(1) Albert Floyd (2) Maureen Ann Floyd (3) Boundary Parks Ltd v John Fairhurst & Co

Court of Appeal
[2004] EWCA Civ 604
Potter LJ, Arden LJ, Neuberger LJ
May 2004

 
• The appeal court should be reluctant to interfere with a judge's findings of fact where he had made a complex evaluation of oral evidence
• A sole shareholder suing for negligence in his personal capacity should give credit for a gain that the company achieves as a result of suing for the same loss: the wrongdoer should not be made liable twice for the same loss

The action arose out of negligent tax advice given by the respondents, Fairhurst, who were accountants and tax advisers to the first and second appellants, Mr and Mrs Floyd.

Mr & Mrs Floyd were the sole directors and shareholders of the third appellant, Boundary. The local authority had compulsorily purchased land belonging to all three parties, resulting in chargeable gains. Fairhurst admitted that they had failed to advise Mr Floyd that he could have obtained a type of rollover relief under the Capital Gains Tax Act 1979 (now the Taxation of Chargeable Gains Act 1992), available in respect of compulsorily purchased land ("CPO relief"). It was accepted at first instance and on appeal that an award of interest would be adequate compensation for the losses incurred.

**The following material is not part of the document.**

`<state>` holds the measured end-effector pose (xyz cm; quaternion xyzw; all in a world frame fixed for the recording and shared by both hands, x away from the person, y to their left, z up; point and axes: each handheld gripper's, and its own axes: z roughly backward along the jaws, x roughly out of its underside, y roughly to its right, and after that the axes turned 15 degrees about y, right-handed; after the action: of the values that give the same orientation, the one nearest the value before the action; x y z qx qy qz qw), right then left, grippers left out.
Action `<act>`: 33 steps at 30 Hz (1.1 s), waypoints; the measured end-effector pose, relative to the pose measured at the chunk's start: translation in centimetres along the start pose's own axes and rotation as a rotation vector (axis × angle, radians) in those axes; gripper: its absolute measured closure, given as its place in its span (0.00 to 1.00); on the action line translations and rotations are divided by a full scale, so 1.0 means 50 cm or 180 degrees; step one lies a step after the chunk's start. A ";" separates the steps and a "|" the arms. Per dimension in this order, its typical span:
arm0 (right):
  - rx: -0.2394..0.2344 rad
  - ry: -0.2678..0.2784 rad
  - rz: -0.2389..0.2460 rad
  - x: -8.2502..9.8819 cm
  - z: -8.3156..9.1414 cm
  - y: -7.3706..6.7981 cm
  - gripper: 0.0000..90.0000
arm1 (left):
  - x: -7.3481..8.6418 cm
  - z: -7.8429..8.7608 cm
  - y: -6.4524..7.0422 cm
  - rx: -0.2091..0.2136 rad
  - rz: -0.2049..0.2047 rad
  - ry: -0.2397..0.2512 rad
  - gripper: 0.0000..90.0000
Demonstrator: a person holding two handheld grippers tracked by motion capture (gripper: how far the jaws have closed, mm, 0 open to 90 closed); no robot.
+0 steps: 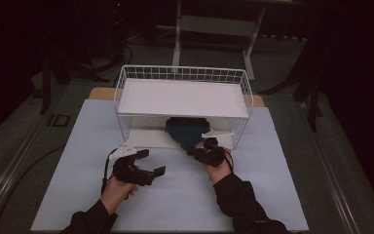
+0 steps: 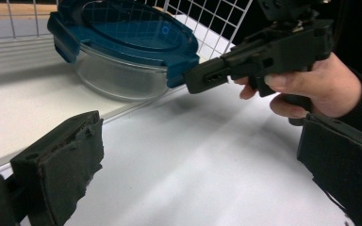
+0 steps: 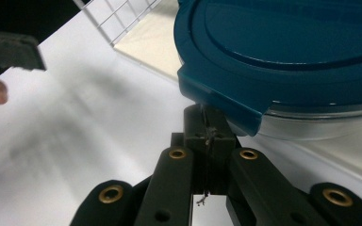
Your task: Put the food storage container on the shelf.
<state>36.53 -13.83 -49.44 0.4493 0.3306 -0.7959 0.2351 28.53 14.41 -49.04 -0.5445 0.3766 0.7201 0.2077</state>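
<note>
A round clear glass container (image 2: 118, 75) with a dark blue snap-on lid (image 2: 122, 30) stood upright, lid on, on the lower level of the white wire rack (image 1: 126, 80), at its open front edge. One lid latch tab (image 3: 226, 101) projected forward over the edge. The glass bowl appeared empty.

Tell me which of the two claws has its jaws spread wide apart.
The left claw: its jaws stand wide apart over the white table, holding nothing. The right claw is shut, tips pressed together against the clip of the blue lid.
</note>
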 end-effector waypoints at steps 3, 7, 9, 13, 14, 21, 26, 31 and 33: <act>0.0036 0.0014 -0.0024 -0.005 -0.006 0.006 0.99 | 0.002 -0.002 0.000 0.0004 0.0007 -0.0012 0.02; 0.0060 0.0036 0.0003 -0.008 -0.017 0.011 0.99 | 0.005 -0.004 0.001 0.0046 0.0018 -0.0025 0.02; 0.0064 0.0022 0.0011 -0.009 -0.023 0.013 0.99 | 0.006 -0.004 0.001 0.0038 0.0000 -0.0032 0.02; 0.0116 -0.0014 0.0033 -0.010 -0.030 0.020 0.99 | 0.007 -0.003 0.000 0.0037 0.0012 -0.0025 0.02; 0.0128 -0.0023 0.0029 -0.010 -0.030 0.022 0.99 | 0.007 -0.003 0.000 0.0041 0.0021 -0.0019 0.02; 0.0110 0.0005 -0.0021 -0.009 -0.033 0.029 0.97 | 0.009 -0.003 0.000 0.0042 -0.0011 -0.0029 0.02; -0.0003 0.0049 0.0008 -0.004 -0.019 0.008 0.89 | 0.009 -0.003 0.002 0.0039 -0.0048 -0.0045 0.02; -0.0083 0.0134 0.0099 0.004 -0.001 -0.008 0.55 | 0.005 -0.002 0.010 0.0076 -0.0108 -0.0039 0.02; -0.0098 0.0190 0.0089 0.007 0.006 -0.008 0.41 | 0.004 -0.001 0.012 0.0079 -0.0125 -0.0035 0.02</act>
<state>35.92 -13.79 -49.50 0.4739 0.3433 -0.7736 0.2432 28.08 13.95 -49.05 -0.5452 0.3735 0.7142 0.2306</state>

At trial, the judge concluded that he was not satisfied that if Mr Floyd had been advised of the availability of CPO relief and its implications, he would have followed that advice. He therefore rejected his claim for damages in that respect. The judge awarded the claimants damages on their claim for loss arising out of the payment by Boundary of a bonus to the Floyds which they contended they should have been advised to make by way of dividend. The judge calculated those damages by setting off the saving of tax to the Floyds if the dividend had been paid against the tax which would have been borne by Boundary if the dividend had been paid.

The claimants appealed and the defendants cross-appealed. The claimants submitted that
• the judge had not been entitled on the evidence to find that Mr Floyd would not have utilised the CPO relief in any event;
• the judge's approach to calculation of the loss in respect of the bonus payment offended fundamental principles of company law as the company was a separate legal entity and its gain should not affect the claim of the two individual claimants.

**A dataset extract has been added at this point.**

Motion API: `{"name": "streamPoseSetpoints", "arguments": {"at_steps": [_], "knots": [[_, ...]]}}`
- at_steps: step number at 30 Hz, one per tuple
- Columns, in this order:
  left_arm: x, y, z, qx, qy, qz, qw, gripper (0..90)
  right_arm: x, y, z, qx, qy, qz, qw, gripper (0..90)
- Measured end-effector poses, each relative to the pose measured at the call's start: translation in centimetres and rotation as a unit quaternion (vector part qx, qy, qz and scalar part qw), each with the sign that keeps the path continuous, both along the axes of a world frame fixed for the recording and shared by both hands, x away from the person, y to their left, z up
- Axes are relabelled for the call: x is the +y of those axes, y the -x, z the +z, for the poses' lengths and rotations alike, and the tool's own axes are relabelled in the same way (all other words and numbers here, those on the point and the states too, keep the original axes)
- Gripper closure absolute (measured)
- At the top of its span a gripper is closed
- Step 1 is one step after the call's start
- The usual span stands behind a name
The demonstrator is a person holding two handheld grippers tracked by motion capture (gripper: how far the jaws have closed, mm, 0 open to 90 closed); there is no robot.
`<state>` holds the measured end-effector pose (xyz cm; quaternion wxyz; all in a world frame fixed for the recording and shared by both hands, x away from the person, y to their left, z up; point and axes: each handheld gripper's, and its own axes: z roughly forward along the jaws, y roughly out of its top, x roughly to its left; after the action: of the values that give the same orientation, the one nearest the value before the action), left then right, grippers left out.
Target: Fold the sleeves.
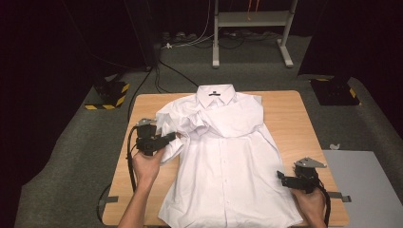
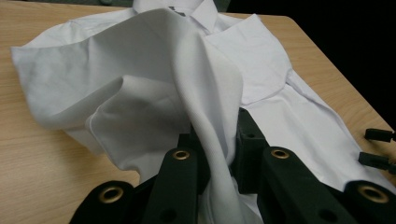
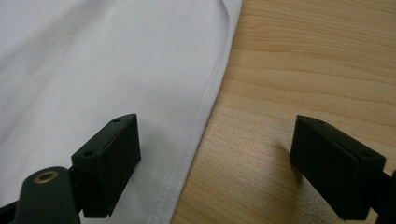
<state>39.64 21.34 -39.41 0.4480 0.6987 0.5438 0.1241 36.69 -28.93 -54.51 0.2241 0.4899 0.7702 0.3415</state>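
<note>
The white shirt (image 1: 228,161) lies face up and buttoned on the worktop (image 1: 294,118), collar away from you, and the fold has only begun. Your left claw (image 1: 172,137) is pinched on the sleeve (image 1: 190,124), with the cloth running up between its jaws; in the left gripper view that sleeve (image 2: 205,93) rises as a ridge straight ahead of the claw and drapes over the chest towards the collar (image 2: 205,11) beyond. The shoulder panel to the left of that claw is bunched and lifted off the wood, not yet laid flat. Your right claw (image 1: 281,176) sits at the shirt's lower side, jaws spread and holding nothing; in the right gripper view the hem edge (image 3: 205,116) runs between its jaws, one jaw over cloth and the other over bare wood. So, as I judge it, one sleeve is on its way across the body but not set down, the far side and its sleeve lie untouched, and the bottom half has yet to be folded up. You have most of the job left: lay this sleeve down smooth, match it on the other side, then fold the length.
</note>
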Motion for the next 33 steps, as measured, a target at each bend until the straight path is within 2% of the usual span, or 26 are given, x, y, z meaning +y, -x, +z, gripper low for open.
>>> {"name": "streamPoseSetpoints", "arguments": {"at_steps": [12, 20, 27, 30, 33], "knots": [[-2.9, -1.9, 0.8, -0.002, 0.031, -0.010, 0.9995, 80.0, 0.0, 0.0, 0.0, 0.000, 0.001, 0.001, 1.0000, 15.7], [-5.3, -3.0, 1.1, -0.006, 0.030, -0.015, 0.9994, 79.3, 0.0, 0.0, 0.0, 0.000, 0.000, 0.000, 1.0000, 15.7], [-7.7, -3.9, 1.3, -0.039, 0.015, -0.028, 0.9987, 78.5, 0.0, 0.0, 0.0, -0.001, 0.001, 0.003, 1.0000, 15.8], [-9.0, -4.3, 1.4, -0.059, 0.002, -0.039, 0.9975, 78.5, 0.1, 0.0, 0.0, 0.000, 0.001, 0.004, 1.0000, 15.7], [-10.1, -4.6, 1.3, -0.070, -0.002, -0.047, 0.9964, 77.9, 0.1, 0.0, 0.0, 0.000, 0.001, 0.005, 1.0000, 15.7]]}}
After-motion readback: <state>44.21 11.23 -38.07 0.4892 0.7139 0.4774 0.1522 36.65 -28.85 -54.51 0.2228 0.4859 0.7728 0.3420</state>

The Court of Appeal disagreed on both matters:
• The question whether Mr Floyd would have chosen to seek CPO relief had required the judge to make an evaluation on the basis of oral evidence and on the basis of a hypothetical person with his characteristics (Assicurazioni Generali SpA v Arab Insurance Group (BSC) (2002) EWCA Civ 1642, (2003) 1 WLR 577 and Todd & ors v Adams & anr (2002) EWCA Civ 509, (2002) 2 All ER (Comm) 97 considered). The subjective elements in that complex evaluation meant that the appeal court should be reluctant to intervene with the judge's findings of fact. The judge had approached the issue in a logical and methodical way. He had taken Mr Floyd's evidence as his starting point and then tested it by reference to various objective factors that could be expected to throw light on the reliability of his evidence. He had taken account of the merits and demerits of CPO relief. The claimants had not shown that the judge's conclusion was plainly wrong or that he had omitted to take into account some significant or relevant matter. The judge's role is closely analogous to the exercise of a discretion. (Reference CPR 52.10 and 52.11; the leading authority on when an appellate court can set aside findings of fact is Benmax v Austin Motor Co Ltd [1955] AC 370).

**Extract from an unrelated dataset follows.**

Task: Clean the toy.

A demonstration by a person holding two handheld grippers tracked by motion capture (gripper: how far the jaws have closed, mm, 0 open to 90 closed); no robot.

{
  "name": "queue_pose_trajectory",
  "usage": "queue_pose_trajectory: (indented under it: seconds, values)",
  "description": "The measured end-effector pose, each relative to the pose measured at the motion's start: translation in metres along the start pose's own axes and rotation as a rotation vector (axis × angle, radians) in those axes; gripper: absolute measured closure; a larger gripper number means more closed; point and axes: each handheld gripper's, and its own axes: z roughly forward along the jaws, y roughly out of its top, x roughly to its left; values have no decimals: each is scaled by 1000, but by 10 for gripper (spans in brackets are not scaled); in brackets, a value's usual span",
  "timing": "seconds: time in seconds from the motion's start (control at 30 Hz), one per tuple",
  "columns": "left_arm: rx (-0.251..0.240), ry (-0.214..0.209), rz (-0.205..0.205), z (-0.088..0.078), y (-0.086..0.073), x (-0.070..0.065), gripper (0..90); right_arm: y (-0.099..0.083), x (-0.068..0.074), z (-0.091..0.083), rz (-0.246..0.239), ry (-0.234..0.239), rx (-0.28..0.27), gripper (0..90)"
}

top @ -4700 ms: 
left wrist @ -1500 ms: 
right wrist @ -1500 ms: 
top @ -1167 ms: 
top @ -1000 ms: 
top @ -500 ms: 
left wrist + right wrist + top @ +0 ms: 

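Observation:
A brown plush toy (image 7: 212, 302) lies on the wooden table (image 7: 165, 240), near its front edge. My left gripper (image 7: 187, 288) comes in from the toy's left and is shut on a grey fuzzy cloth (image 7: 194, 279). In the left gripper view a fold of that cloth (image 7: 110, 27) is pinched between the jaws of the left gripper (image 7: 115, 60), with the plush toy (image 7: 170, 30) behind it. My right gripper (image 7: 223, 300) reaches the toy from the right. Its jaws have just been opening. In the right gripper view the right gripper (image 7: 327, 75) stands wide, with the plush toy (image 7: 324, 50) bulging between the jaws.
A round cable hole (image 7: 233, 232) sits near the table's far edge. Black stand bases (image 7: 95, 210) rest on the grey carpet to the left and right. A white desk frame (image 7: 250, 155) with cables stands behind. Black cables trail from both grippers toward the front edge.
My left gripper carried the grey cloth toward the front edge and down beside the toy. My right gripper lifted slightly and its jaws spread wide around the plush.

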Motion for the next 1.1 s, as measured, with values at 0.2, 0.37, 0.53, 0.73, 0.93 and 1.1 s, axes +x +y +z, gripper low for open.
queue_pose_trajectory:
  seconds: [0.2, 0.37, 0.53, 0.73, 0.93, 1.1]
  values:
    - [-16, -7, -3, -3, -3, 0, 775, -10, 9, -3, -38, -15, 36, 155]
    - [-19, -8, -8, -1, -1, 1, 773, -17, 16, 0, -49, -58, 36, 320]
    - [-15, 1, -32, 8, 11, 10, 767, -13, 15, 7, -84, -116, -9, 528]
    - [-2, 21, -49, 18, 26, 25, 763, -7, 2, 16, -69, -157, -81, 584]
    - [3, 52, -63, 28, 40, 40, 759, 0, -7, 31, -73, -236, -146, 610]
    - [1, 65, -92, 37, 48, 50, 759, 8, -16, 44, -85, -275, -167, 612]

• It was well established that a shareholder could not bring proceedings to recover loss that was merely reflective of loss suffered by his company. This is so even if he can establish that he has a cause of action separate from the company: see Johnson v Gore Wood & Co (A Firm) (2001) PNLR 439. This principle will apply where the shareholder is effectively the sole shareholder of the company, as here; it may not apply in other cases. The judge's approach was an application of the principle of reflective loss by analogy - a shareholder must also give credit for a gain that the company achieved as a result of the negligence on which he sued. The wrongdoer should not be made liable twice for the same damage.